Any suggestions? It seems to be a feed problem. I'm hoping that Craft Supplies will send a replacement if I can't resolve the problem.


----------



## More4dan (Jun 11, 2016)

corgicoupe said:


> I just finished this pen as a gift for a friend. I inserted the cartridge, but the ink flow was skimpy. I cleaned the nib and feed ultrasonically,  but it still wouldn't write consistently. It will flow well for a few words then get Skippy and then stop completely.  A few taps of the nib on the paper and it again flows properly, but only for 8 or ten words.
> 
> Any suggestions? It seems to be a feed problem. I'm hoping that Craft Supplies will send a replacement if I can't resolve the problem.



I had a similar problem. Look at the space down the middle of the nib with a magnifying glass or loupe. It should narrow slightly toward the tip. If it doesn't it's likely the problem. If it widens toward the tip, the ink will pull back up the nib instead of being drawn to the tip by capillary action. 

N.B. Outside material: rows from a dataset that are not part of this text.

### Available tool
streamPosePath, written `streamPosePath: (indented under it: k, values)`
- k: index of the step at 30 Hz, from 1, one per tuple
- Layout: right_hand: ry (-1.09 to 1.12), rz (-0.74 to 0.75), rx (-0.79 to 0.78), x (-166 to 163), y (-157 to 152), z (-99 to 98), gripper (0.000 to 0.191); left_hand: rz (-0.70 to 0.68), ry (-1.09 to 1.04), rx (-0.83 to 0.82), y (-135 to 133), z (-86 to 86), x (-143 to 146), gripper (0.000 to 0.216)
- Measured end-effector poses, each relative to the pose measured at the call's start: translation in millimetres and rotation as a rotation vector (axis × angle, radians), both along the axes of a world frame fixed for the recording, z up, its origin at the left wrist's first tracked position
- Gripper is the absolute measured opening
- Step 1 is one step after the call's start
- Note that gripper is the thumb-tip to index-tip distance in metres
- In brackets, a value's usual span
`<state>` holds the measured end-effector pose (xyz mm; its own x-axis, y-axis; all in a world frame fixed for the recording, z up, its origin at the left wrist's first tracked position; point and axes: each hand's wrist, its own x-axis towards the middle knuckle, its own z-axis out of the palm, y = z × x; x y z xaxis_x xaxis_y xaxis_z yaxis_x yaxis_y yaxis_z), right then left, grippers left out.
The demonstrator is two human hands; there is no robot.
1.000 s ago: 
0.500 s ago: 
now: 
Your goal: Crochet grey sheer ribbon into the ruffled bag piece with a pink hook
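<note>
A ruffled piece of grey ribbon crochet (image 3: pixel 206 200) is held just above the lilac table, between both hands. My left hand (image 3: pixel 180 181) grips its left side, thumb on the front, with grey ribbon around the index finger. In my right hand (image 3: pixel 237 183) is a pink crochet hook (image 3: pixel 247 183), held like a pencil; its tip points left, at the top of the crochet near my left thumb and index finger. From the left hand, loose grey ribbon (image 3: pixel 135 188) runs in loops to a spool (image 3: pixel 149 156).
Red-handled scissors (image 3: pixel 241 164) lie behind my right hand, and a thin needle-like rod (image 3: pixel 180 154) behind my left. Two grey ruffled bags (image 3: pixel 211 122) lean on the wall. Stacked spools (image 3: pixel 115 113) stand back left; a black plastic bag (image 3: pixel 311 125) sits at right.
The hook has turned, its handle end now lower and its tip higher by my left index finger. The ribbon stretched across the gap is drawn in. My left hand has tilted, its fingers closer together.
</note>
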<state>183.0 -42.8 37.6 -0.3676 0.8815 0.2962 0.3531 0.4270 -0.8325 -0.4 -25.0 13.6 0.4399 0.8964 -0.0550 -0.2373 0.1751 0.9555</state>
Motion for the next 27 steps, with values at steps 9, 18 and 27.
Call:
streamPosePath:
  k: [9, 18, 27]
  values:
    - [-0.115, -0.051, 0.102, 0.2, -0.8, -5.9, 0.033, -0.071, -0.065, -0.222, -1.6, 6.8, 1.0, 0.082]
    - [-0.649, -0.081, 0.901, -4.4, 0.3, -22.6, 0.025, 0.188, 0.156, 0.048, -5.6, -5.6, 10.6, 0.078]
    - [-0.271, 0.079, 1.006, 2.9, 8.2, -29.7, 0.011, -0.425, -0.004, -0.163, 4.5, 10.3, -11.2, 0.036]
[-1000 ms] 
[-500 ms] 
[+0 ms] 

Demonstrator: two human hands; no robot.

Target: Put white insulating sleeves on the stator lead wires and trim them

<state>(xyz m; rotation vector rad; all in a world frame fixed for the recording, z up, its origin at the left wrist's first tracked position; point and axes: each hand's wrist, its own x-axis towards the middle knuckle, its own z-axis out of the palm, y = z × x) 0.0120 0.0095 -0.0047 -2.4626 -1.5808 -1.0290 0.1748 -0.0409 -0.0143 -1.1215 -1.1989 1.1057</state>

There are a series of 3 videos on adjusting the nib on YouTube. Here is the first. 
https://m.youtube.com/watch?v=uuq9tuKRbCY

You will see the links to the others. He will show you how to adjust the nib so it works correctly. I've had the same problem with a new Bock nib and feed and thought it was the feed. I replaced the feed and had the same problem.  Followed the video to close the tines of the nib and realign them.  Works like a dream now.

Danny


----------



## corgicoupe (Jun 12, 2016)

Thanks, Danny. That seems to have done the trick. I couldn't see anything wrong with the feed, but I put it in the US cleaner with a drop of dish soap. I may need to floss the nib once more; it still requires a few strokes to get it started, but then it doesn't dry out like it did.


----------



## More4dan (Jun 12, 2016)

corgicoupe said:


> Thanks, Danny. That seems to have done the trick. I couldn't see anything wrong with the feed, but I put it in the US cleaner with a drop of dish soap. I may need to floss the nib once more; it still requires a few strokes to get it started, but then it doesn't dry out like it did.



Glad it's working. Learning to tune the nib can greatly increase the value and performance of your pens.  I was able to make an awful $12 fountain pen kit write smooth and consistent like a much more expensive pen. Best of all it ain't that hard and only requires minimal tools. 

Danny


----------



## corgicoupe (Jun 12, 2016)

More4dan said:


> corgicoupe said:
> 
> 
> > Thanks, Danny. That seems to have done the trick. I couldn't see anything wrong with the feed, but I put it in the US cleaner with a drop of dish soap. I may need to floss the nib once more; it still requires a few strokes to get it started, but then it doesn't dry out like it did.
> ...



I have made 25 or 30 Kojent kits from Woodcraft and only one required a replacement nib. I prefer the design of the Jr  Gents II kit, but of the two I've made, one had a bad nib. I will try again though.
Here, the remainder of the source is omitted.